As women become the financial breadwinner in ever-increasing percentages, one thing is clear: women’s success equals family success. But why is it that many female breadwinners feel like they have to hide their success, pretend that their spouses are still the “provider” and essentially play small while covering up their accomplishments? Even in 2013, there’s a social stigma to being the woman wearing the pants in the family.
As a woman breadwinner, it’s important to own your power as you strengthen your family. And, yes, you can have BOTH. The key to balancing financial power with family partnership comes in feeling comfortable enough in the relationship to be who you really are. That means that each partner should feel free to discuss the accomplishments of the day, the stressors of the week, the concerns, the wins, the worries, and the dreams. Each partner must feel that home is a safe haven where real feelings can be shared without fear of judgment, blame, or guilt.
But, in women breadwinner homes, that doesn’t always happen. Countless women point out the fact that they have to “make” their husbands feel like real men. Many women shy away from talking about their professional accolades in public, choosing instead to downplay their achievements in deference to their husbands. They go to parties and make their husbands sound like financial kings and their own work seem like a hobby. That’s not the way to grow a relationship. That’s a strategy that builds resentment.
If you’re ready to stop apologizing for your success, there are five things you need to do:
1) Have a heart-to-heart talk with your spouse about the fact that you feel you have to downplay your professional achievements and ask for more support and encouragement in feeling free to speak your truth.
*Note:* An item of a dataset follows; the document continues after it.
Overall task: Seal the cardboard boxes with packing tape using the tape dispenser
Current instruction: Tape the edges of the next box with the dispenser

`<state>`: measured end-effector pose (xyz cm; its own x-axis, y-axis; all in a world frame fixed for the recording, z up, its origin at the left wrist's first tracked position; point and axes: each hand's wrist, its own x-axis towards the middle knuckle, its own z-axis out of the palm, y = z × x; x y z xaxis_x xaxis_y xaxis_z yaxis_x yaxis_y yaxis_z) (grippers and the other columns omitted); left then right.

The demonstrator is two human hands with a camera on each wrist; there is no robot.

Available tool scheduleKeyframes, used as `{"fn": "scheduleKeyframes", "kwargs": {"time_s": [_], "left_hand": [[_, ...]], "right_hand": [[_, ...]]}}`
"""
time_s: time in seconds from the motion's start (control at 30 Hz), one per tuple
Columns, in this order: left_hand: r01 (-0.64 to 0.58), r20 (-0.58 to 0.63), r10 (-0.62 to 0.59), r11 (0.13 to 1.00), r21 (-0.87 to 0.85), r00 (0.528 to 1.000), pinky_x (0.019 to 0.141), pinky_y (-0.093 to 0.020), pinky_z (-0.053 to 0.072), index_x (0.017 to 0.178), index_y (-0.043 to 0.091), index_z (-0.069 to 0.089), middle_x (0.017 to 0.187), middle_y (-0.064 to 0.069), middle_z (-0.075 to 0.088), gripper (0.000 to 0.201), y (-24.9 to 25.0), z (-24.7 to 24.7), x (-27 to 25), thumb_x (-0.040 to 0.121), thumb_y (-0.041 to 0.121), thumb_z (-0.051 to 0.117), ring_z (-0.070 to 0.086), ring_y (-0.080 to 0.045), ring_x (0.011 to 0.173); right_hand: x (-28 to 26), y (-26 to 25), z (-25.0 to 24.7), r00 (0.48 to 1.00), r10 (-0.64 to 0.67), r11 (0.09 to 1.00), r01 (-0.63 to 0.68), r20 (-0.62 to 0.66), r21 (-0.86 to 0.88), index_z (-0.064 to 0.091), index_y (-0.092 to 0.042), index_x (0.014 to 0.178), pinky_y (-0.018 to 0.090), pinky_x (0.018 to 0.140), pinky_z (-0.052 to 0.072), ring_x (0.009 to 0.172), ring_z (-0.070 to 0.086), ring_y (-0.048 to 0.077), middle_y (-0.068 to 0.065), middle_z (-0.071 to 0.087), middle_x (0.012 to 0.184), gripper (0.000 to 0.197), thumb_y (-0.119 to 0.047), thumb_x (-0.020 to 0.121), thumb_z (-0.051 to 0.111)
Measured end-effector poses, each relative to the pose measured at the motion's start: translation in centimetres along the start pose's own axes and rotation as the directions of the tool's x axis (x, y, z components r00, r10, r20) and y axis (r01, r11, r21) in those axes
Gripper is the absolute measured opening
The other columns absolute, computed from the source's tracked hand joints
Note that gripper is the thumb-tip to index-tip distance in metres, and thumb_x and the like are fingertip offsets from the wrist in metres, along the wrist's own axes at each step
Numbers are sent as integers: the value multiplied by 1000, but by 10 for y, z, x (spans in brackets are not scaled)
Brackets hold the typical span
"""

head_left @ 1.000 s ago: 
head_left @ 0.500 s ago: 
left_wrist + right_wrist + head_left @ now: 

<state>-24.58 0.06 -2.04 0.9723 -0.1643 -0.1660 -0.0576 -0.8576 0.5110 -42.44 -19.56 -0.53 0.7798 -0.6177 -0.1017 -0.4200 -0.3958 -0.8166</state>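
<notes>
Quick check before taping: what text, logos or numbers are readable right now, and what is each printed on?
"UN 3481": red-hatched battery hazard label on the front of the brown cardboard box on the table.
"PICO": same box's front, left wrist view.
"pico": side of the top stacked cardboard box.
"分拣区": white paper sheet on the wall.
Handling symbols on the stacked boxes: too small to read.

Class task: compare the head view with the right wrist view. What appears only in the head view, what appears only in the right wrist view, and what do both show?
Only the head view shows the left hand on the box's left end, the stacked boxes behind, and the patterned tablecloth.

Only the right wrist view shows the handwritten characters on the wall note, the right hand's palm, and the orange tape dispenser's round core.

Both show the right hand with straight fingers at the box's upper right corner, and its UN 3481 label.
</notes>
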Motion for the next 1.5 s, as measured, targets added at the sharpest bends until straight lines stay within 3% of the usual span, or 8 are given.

2) Openly discuss and share your accomplishments. In other words, own your strengths. If someone gives you a compliment, accept it. If someone is impressed by your achievements, bask in it. If someone asks you how you do this or that, tell them. Do it in a way that speaks the truth of your worth and allow your partner to support you in that. Whether it’s silent support (i.e. don’t say anything negative or make a comment or try to interject his/her own accolades) or overt support (verbally appreciating in public), part of being your spouse comes in being your cheerleader, your family team’s co-captain. If your partner is unable to do that because of insecurity, a different conversation must be had.
3) Give your all to all you do for YOU. In other words, don’t sabotage your success by giving 70% to an endeavor or by short-changing your work ethic so your partner can see that you’re not perfect. Give your all because that’s how you work… period.
4) Accept compliments without giving a compliment in return. This is the first step in learning how to receive. Can you take a compliment from someone without rejecting it or bouncing back a compliment because you feel you “owe” the other person? Can you do that? If abundance is what you seek, it begins by learning how to accept the abundance of small things. Especially for women breadwinners, learning how to accept when someone says, “Wow, you are amazing!” is critical to continued success. What we reject, we detach from. If you want continued success, embrace all signs that you have it. Compliments are a part of that.
5) Refuse to play small. Insecure people will ask you to play small. They’ll do it subtly, subconsciously, or out loud. They will do it by asking you not to speak at certain times or not to do certain things or not to tell people other things. Whenever you get asked (directly or indirectly) to play small, give one simple answer, “No” and keep being you. Remember: we teach people how to treat us. Every action you take (or don’t take) teaches people what you will and will not accept from them.
At the end of the day, no amount of playing small on your part will ever make someone else feel big who doesn’t. Do not play small. Play big. Your gifts will make room for you but only if you allow them to be what they are in the open.